* [BRIEF]:
Below are entries; output exactly the lines from the one with "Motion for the" to the one with "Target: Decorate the", both included, and nothing else.

Source data:
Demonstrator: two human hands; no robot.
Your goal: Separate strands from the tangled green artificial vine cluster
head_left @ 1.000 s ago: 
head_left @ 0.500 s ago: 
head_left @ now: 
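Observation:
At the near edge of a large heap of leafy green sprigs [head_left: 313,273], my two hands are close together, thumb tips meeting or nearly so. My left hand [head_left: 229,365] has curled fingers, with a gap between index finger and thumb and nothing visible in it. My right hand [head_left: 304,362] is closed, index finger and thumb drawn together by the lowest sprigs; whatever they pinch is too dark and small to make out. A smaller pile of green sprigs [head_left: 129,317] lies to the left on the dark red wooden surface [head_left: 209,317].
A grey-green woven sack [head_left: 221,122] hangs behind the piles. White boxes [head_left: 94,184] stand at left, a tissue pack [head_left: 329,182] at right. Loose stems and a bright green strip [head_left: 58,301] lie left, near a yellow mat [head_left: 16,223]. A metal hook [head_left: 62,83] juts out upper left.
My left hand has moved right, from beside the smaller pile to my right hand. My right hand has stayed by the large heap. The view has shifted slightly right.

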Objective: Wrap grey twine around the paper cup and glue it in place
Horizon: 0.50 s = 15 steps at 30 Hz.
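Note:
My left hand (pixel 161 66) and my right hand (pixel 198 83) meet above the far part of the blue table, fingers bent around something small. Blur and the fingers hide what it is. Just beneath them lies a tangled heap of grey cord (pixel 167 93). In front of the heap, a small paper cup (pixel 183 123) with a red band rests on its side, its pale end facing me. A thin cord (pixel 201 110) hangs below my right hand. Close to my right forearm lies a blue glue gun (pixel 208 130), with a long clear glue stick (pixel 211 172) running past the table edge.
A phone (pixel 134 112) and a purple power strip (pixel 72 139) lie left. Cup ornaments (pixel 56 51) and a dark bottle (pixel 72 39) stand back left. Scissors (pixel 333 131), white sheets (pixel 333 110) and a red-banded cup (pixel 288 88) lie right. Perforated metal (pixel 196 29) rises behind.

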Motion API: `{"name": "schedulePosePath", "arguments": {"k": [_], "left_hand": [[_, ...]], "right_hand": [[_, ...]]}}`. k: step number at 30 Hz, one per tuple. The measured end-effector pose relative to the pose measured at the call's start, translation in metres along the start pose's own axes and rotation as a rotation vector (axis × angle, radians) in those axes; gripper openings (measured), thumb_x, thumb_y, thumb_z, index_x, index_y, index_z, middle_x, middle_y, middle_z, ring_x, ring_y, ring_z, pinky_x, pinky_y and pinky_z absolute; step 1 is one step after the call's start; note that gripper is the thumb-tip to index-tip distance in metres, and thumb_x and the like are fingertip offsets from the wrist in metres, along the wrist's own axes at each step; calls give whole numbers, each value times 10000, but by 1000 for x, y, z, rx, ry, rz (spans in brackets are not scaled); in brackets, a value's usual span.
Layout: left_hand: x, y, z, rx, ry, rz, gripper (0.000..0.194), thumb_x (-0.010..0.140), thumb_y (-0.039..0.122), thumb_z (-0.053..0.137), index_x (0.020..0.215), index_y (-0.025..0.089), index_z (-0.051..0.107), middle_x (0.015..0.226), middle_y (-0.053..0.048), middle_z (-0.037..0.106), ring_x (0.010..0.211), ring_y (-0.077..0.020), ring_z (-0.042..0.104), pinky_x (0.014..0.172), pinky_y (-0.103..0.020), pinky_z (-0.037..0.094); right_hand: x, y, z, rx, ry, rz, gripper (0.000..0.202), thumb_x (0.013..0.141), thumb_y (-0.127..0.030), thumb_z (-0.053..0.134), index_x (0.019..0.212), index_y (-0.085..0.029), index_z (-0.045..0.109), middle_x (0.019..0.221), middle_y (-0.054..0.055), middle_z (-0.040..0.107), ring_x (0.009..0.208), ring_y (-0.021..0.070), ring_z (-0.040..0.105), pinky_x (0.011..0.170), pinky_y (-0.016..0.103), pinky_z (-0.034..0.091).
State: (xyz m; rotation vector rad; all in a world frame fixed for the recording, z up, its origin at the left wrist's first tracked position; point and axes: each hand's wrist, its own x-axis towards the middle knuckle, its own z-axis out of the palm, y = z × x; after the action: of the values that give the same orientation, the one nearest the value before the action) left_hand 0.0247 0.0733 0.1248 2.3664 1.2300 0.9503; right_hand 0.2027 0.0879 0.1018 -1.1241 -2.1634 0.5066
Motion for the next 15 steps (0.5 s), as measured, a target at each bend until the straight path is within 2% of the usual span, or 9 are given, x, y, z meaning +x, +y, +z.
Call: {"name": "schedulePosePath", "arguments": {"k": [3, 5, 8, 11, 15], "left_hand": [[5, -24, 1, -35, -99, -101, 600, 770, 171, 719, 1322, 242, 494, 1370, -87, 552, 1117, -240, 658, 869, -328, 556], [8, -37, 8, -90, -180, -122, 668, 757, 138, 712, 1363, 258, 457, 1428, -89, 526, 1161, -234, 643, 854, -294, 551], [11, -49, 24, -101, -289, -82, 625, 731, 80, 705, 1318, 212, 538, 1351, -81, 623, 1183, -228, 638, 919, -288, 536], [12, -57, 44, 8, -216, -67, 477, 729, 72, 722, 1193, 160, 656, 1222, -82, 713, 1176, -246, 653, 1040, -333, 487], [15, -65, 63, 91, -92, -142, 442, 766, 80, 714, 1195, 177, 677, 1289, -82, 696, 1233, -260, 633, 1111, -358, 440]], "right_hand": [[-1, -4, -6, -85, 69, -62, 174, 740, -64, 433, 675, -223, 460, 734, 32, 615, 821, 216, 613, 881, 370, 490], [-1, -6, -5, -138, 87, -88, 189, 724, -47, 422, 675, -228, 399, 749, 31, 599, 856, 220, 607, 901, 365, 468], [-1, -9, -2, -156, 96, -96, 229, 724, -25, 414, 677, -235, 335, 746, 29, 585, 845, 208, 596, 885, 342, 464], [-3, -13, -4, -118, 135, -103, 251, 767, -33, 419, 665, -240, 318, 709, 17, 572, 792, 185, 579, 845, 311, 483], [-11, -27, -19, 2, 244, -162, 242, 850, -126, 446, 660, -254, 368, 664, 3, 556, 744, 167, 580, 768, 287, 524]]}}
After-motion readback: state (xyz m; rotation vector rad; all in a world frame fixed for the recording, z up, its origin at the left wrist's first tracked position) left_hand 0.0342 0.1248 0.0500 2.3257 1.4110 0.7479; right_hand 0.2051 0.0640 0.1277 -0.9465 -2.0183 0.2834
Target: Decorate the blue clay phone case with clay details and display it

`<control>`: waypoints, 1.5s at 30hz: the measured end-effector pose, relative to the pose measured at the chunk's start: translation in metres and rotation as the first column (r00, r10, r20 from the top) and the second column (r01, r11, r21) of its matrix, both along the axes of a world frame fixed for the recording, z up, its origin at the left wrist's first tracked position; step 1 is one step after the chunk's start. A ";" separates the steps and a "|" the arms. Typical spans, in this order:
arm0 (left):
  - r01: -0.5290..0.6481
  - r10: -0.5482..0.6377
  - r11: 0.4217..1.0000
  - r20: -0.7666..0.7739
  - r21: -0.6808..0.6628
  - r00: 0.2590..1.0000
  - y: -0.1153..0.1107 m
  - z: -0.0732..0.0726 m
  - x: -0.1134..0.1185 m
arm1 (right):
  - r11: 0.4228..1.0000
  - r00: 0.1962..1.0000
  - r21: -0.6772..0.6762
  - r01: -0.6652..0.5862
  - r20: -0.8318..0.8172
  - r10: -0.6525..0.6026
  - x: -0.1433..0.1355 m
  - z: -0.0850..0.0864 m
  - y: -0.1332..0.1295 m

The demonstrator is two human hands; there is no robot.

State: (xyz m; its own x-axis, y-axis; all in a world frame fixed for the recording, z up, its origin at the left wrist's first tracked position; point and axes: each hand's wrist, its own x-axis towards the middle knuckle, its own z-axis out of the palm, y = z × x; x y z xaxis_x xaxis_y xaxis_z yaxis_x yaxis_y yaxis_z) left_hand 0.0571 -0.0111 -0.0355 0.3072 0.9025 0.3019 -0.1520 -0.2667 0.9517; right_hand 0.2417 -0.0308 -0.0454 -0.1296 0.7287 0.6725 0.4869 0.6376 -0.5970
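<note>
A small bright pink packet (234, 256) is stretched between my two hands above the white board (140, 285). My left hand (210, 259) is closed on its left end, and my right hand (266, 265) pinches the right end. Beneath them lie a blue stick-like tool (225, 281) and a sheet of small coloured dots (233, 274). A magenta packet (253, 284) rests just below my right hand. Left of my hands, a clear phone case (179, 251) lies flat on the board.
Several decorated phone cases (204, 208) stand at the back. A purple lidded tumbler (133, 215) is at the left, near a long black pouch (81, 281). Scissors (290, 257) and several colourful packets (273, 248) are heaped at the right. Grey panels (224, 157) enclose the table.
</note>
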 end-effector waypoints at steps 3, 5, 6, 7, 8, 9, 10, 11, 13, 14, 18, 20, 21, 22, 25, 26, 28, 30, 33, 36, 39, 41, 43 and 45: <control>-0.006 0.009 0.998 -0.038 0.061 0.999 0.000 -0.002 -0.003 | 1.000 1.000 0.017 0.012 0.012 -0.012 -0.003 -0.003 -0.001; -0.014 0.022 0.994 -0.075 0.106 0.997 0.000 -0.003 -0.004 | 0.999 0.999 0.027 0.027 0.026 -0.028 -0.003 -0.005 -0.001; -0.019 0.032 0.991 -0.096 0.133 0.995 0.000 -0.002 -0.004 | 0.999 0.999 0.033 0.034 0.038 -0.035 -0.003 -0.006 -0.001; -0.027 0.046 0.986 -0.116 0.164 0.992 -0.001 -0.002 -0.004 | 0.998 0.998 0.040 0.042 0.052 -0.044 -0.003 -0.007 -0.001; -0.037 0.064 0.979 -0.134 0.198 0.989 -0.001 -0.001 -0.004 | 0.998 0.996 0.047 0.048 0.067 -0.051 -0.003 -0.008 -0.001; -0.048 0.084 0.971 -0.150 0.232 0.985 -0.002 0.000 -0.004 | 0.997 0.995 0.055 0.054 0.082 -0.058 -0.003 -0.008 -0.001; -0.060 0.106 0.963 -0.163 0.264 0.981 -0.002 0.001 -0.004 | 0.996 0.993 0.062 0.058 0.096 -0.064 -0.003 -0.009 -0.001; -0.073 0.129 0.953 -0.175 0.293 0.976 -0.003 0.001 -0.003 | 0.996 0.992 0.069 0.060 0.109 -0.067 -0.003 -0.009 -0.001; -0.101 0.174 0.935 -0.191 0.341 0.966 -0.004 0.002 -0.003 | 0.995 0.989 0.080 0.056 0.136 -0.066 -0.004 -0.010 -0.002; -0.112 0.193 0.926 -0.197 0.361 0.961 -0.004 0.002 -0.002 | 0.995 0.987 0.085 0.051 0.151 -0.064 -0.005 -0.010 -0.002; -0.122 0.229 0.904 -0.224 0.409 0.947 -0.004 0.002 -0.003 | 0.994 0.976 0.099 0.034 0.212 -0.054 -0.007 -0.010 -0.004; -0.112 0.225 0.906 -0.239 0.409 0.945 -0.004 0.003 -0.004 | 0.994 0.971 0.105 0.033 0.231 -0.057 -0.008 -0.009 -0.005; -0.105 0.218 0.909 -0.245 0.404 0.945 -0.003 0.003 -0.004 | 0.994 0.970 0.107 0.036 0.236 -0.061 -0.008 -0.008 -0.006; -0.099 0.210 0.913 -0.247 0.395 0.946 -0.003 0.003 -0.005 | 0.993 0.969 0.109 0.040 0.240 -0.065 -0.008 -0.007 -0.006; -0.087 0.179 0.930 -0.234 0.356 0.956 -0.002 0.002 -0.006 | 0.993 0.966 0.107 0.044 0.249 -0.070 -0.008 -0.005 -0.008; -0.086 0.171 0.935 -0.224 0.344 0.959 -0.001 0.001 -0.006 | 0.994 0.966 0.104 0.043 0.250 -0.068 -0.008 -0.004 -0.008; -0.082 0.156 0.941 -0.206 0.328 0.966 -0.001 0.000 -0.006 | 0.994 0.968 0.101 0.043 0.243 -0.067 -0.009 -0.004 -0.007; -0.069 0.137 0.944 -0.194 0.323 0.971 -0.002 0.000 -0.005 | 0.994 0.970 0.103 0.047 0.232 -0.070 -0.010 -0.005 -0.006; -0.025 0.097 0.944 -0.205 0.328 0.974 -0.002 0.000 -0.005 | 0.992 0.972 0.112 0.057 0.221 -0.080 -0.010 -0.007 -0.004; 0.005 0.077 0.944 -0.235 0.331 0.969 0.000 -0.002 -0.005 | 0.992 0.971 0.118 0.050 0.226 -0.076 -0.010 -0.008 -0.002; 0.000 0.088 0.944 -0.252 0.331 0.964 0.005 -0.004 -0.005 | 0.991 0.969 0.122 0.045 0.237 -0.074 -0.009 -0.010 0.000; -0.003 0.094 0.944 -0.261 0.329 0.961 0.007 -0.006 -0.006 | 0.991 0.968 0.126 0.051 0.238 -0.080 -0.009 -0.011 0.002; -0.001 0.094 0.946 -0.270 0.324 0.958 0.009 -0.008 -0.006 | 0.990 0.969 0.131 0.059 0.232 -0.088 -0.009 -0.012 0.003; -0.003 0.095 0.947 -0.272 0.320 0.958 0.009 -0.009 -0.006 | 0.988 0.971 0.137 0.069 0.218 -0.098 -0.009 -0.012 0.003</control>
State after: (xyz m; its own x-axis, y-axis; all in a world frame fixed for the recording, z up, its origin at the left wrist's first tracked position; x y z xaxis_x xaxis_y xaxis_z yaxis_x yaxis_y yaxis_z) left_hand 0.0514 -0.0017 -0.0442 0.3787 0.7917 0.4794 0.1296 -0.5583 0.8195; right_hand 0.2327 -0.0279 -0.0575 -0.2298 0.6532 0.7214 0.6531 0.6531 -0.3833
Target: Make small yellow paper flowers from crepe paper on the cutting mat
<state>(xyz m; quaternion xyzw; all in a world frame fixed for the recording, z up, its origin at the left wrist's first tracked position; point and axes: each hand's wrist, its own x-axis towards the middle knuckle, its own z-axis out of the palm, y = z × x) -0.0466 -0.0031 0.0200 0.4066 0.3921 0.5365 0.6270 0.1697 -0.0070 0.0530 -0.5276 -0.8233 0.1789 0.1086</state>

* [THE ANSWER]:
Motion for the next 15 steps (0.5 s), as measured, a target at each bend until the straight path is within 2% of the usual span, or 9 are given, x, y, z meaning +x, +y, +z.
Call: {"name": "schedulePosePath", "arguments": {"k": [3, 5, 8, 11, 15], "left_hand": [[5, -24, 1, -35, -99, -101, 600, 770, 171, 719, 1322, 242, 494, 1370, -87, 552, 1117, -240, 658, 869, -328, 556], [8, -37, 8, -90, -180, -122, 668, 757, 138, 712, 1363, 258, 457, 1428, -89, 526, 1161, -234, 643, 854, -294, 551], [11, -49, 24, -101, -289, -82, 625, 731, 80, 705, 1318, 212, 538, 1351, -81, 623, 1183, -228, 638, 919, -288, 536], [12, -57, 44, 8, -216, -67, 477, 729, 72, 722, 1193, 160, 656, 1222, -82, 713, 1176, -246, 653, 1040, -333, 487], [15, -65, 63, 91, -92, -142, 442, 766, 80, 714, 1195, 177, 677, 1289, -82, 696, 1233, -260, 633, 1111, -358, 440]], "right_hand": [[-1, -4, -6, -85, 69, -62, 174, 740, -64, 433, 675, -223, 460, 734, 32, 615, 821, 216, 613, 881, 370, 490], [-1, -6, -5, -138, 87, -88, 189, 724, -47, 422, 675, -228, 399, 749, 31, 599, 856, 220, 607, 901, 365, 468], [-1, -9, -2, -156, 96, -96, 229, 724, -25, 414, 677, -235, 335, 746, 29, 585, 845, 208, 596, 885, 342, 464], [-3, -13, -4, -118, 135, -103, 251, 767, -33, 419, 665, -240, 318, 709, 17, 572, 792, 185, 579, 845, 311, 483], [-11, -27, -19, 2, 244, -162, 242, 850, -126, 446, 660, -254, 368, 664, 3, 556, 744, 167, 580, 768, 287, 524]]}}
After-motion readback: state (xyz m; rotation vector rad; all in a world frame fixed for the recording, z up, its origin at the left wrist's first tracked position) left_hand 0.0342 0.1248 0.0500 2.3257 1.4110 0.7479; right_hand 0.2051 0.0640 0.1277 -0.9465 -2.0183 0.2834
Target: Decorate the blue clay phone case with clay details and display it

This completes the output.